## Action item
Retrieve every line of the data holding the word "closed".

Dataset records

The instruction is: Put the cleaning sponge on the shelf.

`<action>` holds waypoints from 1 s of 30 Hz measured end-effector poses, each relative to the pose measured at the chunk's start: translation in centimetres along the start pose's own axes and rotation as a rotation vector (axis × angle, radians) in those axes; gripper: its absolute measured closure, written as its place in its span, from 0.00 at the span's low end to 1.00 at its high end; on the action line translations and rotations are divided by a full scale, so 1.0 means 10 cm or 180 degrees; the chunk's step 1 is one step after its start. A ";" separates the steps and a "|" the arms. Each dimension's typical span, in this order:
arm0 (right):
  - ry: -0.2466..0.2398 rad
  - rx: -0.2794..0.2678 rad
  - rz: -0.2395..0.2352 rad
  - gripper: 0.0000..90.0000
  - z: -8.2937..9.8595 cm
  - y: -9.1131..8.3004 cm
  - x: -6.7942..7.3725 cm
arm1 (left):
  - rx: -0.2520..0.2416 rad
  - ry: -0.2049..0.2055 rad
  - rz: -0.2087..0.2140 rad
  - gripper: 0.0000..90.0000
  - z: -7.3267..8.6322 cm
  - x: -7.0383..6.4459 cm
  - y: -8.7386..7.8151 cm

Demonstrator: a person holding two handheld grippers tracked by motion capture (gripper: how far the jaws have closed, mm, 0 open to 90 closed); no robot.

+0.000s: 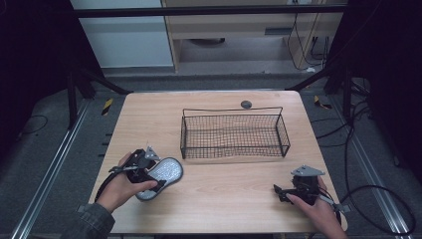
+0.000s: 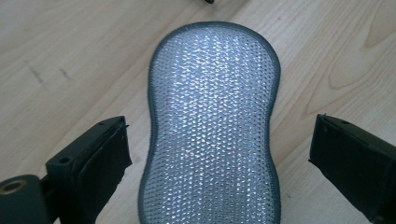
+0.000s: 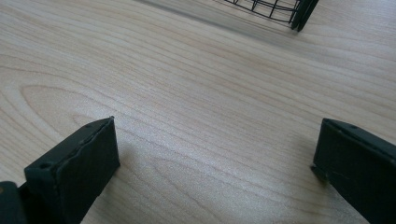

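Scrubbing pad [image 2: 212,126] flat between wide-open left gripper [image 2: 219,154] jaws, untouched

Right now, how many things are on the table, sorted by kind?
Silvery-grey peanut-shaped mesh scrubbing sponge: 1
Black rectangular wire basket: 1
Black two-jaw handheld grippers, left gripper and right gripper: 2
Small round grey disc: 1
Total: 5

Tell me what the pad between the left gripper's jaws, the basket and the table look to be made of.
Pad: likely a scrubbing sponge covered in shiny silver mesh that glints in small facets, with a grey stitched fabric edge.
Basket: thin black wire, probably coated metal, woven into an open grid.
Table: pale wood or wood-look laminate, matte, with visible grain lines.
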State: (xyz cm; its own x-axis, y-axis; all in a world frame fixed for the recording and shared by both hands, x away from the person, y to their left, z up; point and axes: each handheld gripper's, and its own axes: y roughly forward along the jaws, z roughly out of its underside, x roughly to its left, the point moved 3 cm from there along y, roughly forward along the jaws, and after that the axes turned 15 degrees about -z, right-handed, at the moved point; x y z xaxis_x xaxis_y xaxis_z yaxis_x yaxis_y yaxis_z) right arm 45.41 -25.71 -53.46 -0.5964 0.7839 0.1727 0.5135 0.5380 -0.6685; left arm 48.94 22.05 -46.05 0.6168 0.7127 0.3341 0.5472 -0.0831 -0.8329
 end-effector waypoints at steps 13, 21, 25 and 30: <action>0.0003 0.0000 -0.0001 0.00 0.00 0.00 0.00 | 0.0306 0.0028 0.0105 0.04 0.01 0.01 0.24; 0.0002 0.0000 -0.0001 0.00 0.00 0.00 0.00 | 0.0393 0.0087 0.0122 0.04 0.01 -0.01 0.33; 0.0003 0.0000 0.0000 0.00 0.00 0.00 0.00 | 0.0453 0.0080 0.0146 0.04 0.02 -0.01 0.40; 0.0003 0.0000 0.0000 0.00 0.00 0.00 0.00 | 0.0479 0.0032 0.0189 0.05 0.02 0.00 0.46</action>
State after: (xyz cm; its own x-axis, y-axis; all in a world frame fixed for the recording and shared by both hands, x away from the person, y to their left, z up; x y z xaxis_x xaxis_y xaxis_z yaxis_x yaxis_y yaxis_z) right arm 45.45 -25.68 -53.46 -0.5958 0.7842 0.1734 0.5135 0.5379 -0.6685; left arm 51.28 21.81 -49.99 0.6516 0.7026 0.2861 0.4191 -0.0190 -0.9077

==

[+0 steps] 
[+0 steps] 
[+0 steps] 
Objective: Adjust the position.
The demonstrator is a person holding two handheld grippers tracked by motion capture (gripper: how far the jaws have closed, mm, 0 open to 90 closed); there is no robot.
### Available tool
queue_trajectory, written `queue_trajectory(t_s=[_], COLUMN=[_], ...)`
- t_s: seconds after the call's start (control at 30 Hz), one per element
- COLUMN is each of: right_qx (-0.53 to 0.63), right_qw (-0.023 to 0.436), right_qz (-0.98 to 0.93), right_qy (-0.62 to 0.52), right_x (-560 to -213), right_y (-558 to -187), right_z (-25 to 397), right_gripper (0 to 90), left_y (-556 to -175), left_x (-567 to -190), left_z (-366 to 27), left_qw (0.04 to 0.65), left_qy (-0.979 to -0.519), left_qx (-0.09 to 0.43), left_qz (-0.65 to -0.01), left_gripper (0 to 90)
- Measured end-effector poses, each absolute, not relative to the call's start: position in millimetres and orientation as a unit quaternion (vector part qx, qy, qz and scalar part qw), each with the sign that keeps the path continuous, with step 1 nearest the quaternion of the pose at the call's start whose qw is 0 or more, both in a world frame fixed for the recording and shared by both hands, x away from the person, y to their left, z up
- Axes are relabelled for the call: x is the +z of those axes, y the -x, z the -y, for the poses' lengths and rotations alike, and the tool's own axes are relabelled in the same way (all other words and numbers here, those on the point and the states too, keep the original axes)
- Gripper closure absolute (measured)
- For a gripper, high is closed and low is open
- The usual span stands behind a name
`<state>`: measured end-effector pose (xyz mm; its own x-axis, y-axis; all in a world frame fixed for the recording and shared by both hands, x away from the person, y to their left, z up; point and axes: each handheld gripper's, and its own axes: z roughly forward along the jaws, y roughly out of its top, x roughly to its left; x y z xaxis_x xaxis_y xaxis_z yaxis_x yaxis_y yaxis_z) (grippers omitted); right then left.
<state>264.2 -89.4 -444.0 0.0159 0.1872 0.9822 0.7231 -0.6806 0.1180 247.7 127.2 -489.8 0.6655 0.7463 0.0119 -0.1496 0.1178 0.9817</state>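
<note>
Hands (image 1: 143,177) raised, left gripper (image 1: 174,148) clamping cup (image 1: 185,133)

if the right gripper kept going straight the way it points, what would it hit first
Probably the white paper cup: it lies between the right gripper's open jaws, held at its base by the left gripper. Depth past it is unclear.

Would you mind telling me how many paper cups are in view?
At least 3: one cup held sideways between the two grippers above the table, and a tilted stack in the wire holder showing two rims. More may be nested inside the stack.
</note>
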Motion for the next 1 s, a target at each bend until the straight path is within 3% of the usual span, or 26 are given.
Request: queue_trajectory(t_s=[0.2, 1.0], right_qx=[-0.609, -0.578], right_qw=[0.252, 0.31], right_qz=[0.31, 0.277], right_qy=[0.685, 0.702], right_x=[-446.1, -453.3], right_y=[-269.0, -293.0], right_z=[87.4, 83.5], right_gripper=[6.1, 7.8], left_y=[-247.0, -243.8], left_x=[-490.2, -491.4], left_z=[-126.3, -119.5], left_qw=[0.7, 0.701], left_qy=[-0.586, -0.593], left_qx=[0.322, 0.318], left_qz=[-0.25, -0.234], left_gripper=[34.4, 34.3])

## Response
Demonstrator: a person holding two handheld grippers tracked by motion capture (gripper: how far the jaws have closed, mm, 0 open to 90 closed); no robot.
The demonstrator is a person holding two handheld grippers tracked by motion capture (gripper: how far the jaws have closed, mm, 0 open to 90 closed); there is no robot.
- For a gripper, high is closed and low is open

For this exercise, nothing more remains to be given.